# centripetal force.

• October 27th 2008, 04:43 AM
john haas
centripetal force.
I need to know what formula is required to solve this problem

A pail of water is swung by a cord tied to its handle in a vertical circle
What must be its minimum speed at the top of the circle if no water is
to spill out?
• October 27th 2008, 06:35 AM
Rafael Almeida
john,

The formula for centripetal force is $F = \frac{mv^2}{R}$, where m is the mass, v the the velocity and R is the radius of the movement.
• October 27th 2008, 06:46 AM
Chop Suey
Quote:

Originally Posted by john haas
I need to know what formula is required to solve this problem

A pail of water is swung by a cord tied to its handle in a vertical circle
What must be its minimum speed at the top of the circle if no water is
to spill out?

Also, note that at top of the circle, the force that maintains circular motion is the gravitational force.
• October 27th 2008, 07:00 AM
john haas
need mass
Rafael
Thanks for supplying the formula.
What if I am not given mass.
All that is given is the radius and acceleration as gravity(9.81m/s^2).

from the above I was able to solve velocity as 3.09 m/s

I am thinking at the top of the vertical would I use a negative acceleration.

• October 27th 2008, 07:15 AM
Rafael Almeida
john,

As Chop Suey correctly pointed out, at the top of the circle, the force that mantains the motion is ONLY the gravitational force (weight).

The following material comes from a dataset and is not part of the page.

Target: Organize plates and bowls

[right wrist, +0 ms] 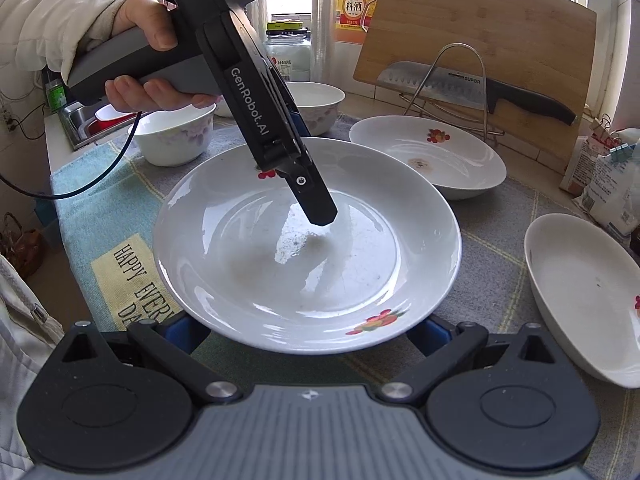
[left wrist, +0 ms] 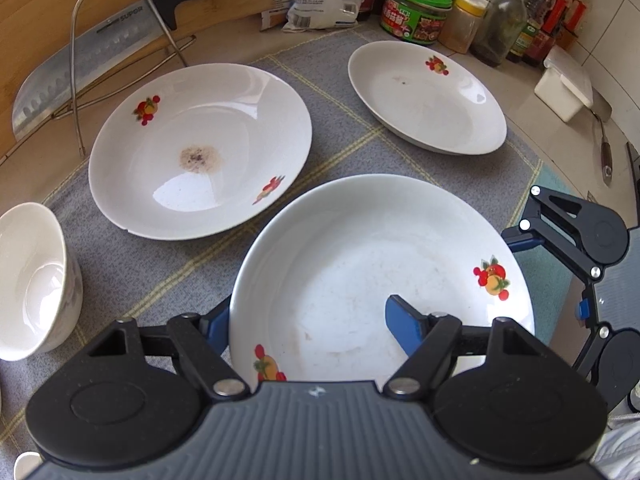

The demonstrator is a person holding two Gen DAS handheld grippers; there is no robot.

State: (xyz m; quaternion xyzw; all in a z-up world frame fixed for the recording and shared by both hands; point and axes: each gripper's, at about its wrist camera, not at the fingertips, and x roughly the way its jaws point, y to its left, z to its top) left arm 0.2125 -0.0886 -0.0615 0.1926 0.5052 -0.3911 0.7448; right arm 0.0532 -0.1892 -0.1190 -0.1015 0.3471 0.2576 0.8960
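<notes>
Left wrist view: my left gripper (left wrist: 308, 312) is closed on the near wall of a shallow white glazed ceramic plate with fruit decals (left wrist: 360, 248). One blue finger (left wrist: 404, 320) lies inside the plate and the other sits outside, below the rim. This is as narrow as the jaws go with the plate wall between them.

Right wrist view: my right gripper (right wrist: 306, 332) stands wide. Its two blue fingers reach under the near rim of the same plate, their tips hidden. I cannot tell whether they touch the underside.

The plate hangs above a grey woven cloth with pale yellow check lines (left wrist: 160, 264) that covers the bench. On the cloth beyond it rest a second white decal plate with a brown stain at its centre (left wrist: 200, 148) and a third white decal plate, oval in outline (left wrist: 424, 96). The two are well apart. A plain white deep bowl (left wrist: 32, 280) sits at the cloth's left edge.

Only the right view shows the person's hand (right wrist: 148, 20) around the left gripper's grey handle, two white bowls with faint purple flowers (right wrist: 172, 136), and the printed yellow label on the cloth (right wrist: 132, 276). Both views show the steel cleaver with a black handle (left wrist: 80, 68) in a bent-wire rack (left wrist: 76, 60) against an upright wooden board (right wrist: 480, 20).
</notes>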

This happens because this force will be applied no matter what, and a stronger force would imply a higher velocity by the formula I gave you.

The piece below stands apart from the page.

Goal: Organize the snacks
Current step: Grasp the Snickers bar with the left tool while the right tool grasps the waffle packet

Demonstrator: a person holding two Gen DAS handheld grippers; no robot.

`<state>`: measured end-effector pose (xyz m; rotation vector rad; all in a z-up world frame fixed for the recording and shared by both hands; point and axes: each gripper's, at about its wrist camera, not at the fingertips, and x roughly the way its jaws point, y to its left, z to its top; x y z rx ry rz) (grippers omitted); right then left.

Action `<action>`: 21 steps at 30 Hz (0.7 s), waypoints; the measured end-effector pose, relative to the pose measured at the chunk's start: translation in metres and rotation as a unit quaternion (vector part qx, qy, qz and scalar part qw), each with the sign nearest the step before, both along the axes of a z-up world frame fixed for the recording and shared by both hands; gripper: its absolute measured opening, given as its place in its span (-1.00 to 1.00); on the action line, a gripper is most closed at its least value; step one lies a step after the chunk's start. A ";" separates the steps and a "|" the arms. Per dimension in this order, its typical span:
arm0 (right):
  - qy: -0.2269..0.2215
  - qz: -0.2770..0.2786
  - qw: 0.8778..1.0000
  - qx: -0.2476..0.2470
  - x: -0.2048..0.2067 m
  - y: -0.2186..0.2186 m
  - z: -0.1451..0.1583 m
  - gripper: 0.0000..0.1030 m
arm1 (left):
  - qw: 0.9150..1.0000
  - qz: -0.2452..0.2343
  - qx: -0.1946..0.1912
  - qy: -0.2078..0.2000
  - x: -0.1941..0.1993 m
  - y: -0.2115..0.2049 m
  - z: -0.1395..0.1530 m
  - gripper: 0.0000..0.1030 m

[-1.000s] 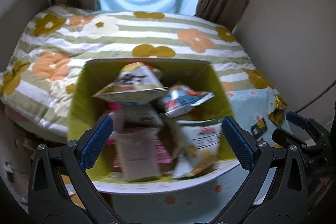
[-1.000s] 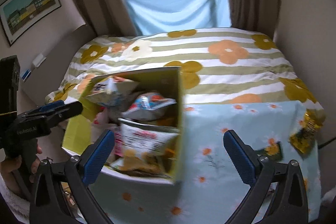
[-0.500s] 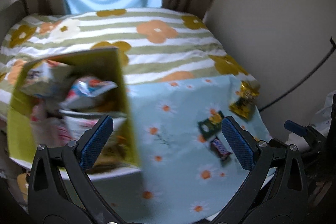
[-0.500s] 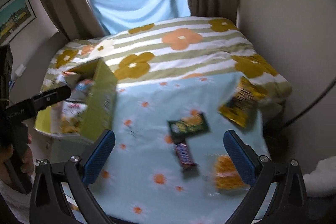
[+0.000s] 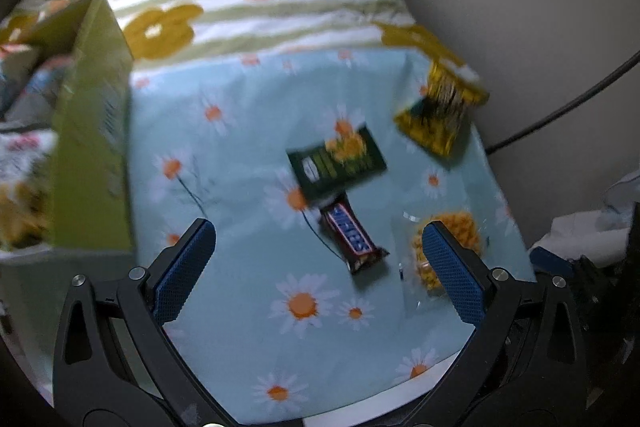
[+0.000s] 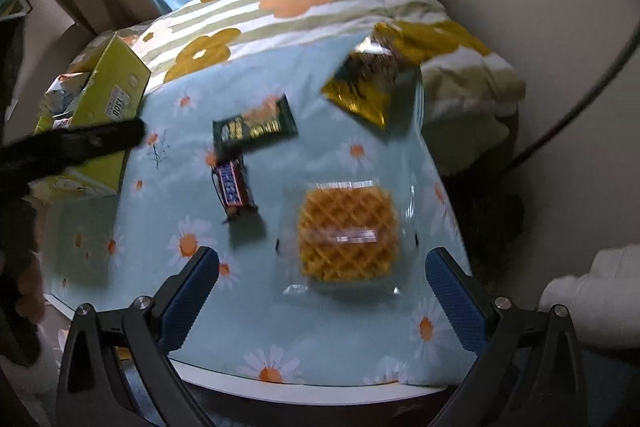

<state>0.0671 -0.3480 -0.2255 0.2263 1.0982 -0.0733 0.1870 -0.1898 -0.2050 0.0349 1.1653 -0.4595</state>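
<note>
Left wrist view: the left gripper point(image 5: 318, 259) hangs released above the counter point(image 5: 240, 347), the chocolate bar point(image 5: 350, 233) between its fingers; the green box point(image 5: 96, 131) of snacks stands at left. Come down square over the bar and close across its narrow width.

Right wrist view: the right gripper point(image 6: 322, 285), also released, frames the wrapped waffle point(image 6: 348, 233). Pinch the crinkly wrapper edge, since the flat pack may slip.
</note>
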 end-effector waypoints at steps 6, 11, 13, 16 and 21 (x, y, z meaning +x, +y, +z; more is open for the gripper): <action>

Since you know the force is the weight:

$F = \rlap{//}mg = \frac{\rlap{//}mv^2}{R} \Rightarrow g = \frac{v^2}{R} \Rightarrow v = \sqrt{Rg} \ \ (I)$

Also notice that, considering the centripetal force to be constant and using Newton's Second Law:

$F = ma = \frac{mv^2}{R} \Rightarrow a = \frac{v^2}{R}$

What gives you the modulus of the centripetal acceleration for any point in the circle, which does not depend on mass. So, another argument to solve the question is to see that, since no other force other than weight is applied to the pail, its acceleration must be equal to gravity. Setting $a = g$ in the above formula will lead you to the same result as in (I).

Hope this helps,